Huberty believes the iPhone 12 has been Apple’s most successful product launch in five years. It forecasts 78 million iPhones delivered in the quarter at an average selling price of $ 825, delivering a 14% increase in revenue to $ 63.9 billion – twice the growth rate that Consensus Street projects in present for iPhone revenue. And the momentum for iPhones is expected to continue until 2021. She notes that Taiwan’s supply chain partners have had three consecutive months of accelerating year-over-year sales growth, which she believes indicates strong iPhone sales in the following quarters.
DA Davidson analyst Tom Forte reiterated his buy rating per share, noting that the stock looks “delicious”, although it has exceeded its $ 133 price target. (He says his target is “under review,” pending next week’s earnings report.) Forte also has over-consensus estimates for the quarter – seeing $ 106.2 billion in sales with $ 1.52 per share. “We believe that Apple’s first line of smartphones on 5G networks is better positioned than investors fully appreciate,” he wrote in a research note.

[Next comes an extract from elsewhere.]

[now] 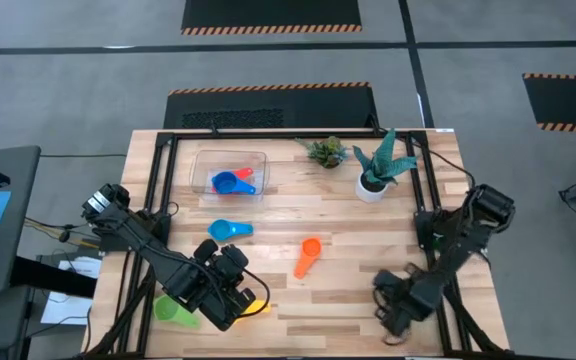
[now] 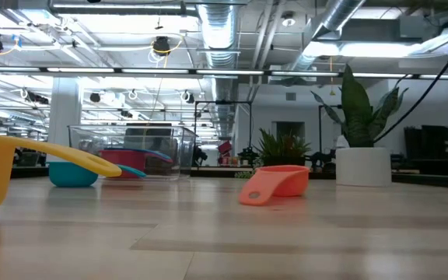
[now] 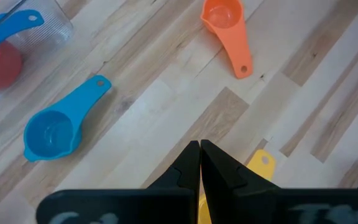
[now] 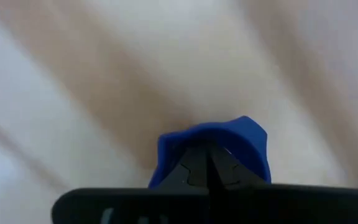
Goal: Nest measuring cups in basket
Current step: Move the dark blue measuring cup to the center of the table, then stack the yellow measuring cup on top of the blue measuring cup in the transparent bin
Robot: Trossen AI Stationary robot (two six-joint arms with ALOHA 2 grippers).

Monness Crespi Hardt analyst Brian White also repeats his buy rating, while maintaining the $ 144 target price. White’s estimates require sales of $ 105.3 billion and profits of $ 1.47 per share. “The power and linearity of this economic recovery remains a wildcard; however, we believe that Apple’s strong balance sheet, iconic brand, fast-growing service business, line of innovation and strong position on personal privacy will allow the company to emerge stronger from this crisis, ”he writes.
Apple shares rose 3.1% to $ 136.10 in recent transactions. Shares increased by more than 6% in the first two days of the Biden Administration, increasing its market capacity in this short period by 133 billion dollars. The stock is at a low of $ 136.69, reached on December 28, 2020, as well as the intraday record high of $ 138.79, which it reached on December 29. Apple shares have a market valuation of $ 2.278 trillion, and Apple remains the most valuable company in the world.